REQUIREMENT: Which lines below include "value"? Copy them all.
*** Opening RAW DATA ***
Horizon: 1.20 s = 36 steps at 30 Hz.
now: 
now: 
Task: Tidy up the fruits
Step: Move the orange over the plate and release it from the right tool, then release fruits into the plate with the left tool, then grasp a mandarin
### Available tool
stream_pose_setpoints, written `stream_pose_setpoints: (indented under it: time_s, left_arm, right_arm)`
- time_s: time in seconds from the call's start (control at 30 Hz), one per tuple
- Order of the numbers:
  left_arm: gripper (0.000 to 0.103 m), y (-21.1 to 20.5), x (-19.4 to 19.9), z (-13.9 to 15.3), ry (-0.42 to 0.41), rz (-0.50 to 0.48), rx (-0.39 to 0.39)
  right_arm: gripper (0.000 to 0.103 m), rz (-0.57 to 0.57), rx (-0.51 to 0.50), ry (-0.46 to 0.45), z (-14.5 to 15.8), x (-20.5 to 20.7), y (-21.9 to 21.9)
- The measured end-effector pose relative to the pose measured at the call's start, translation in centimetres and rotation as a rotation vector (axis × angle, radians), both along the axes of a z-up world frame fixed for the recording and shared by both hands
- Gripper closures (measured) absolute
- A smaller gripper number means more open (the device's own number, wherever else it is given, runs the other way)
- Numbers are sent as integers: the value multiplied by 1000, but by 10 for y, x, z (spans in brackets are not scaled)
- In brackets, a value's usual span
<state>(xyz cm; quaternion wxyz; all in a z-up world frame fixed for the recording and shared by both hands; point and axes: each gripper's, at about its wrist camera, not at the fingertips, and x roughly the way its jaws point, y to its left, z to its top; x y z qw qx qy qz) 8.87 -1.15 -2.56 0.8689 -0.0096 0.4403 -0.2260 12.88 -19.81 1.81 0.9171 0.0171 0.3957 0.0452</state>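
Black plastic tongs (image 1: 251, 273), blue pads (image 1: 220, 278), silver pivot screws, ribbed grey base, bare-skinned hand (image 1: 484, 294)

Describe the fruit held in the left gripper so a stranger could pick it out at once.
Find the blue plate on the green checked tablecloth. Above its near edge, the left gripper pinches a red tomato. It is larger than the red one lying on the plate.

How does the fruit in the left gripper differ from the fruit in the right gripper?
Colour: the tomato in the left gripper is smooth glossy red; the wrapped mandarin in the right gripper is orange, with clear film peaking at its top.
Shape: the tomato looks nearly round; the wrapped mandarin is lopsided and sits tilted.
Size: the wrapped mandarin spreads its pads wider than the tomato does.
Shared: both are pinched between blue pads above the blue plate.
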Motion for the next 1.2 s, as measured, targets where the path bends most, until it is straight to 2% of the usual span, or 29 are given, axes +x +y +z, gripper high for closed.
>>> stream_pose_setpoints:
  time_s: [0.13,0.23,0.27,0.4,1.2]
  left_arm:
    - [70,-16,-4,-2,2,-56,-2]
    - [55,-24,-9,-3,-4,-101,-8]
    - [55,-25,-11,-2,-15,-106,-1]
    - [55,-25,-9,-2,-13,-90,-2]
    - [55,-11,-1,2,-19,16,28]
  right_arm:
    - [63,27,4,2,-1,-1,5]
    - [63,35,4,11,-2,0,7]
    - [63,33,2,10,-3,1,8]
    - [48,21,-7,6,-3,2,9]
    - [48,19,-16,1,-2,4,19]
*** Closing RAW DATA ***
EXERCISE ANSWER:
- Numbers are sent as integers: the value multiplied by 1000, but by 10 for y, x, z (spans in brackets are not scaled)
- In brackets, a value's usual span

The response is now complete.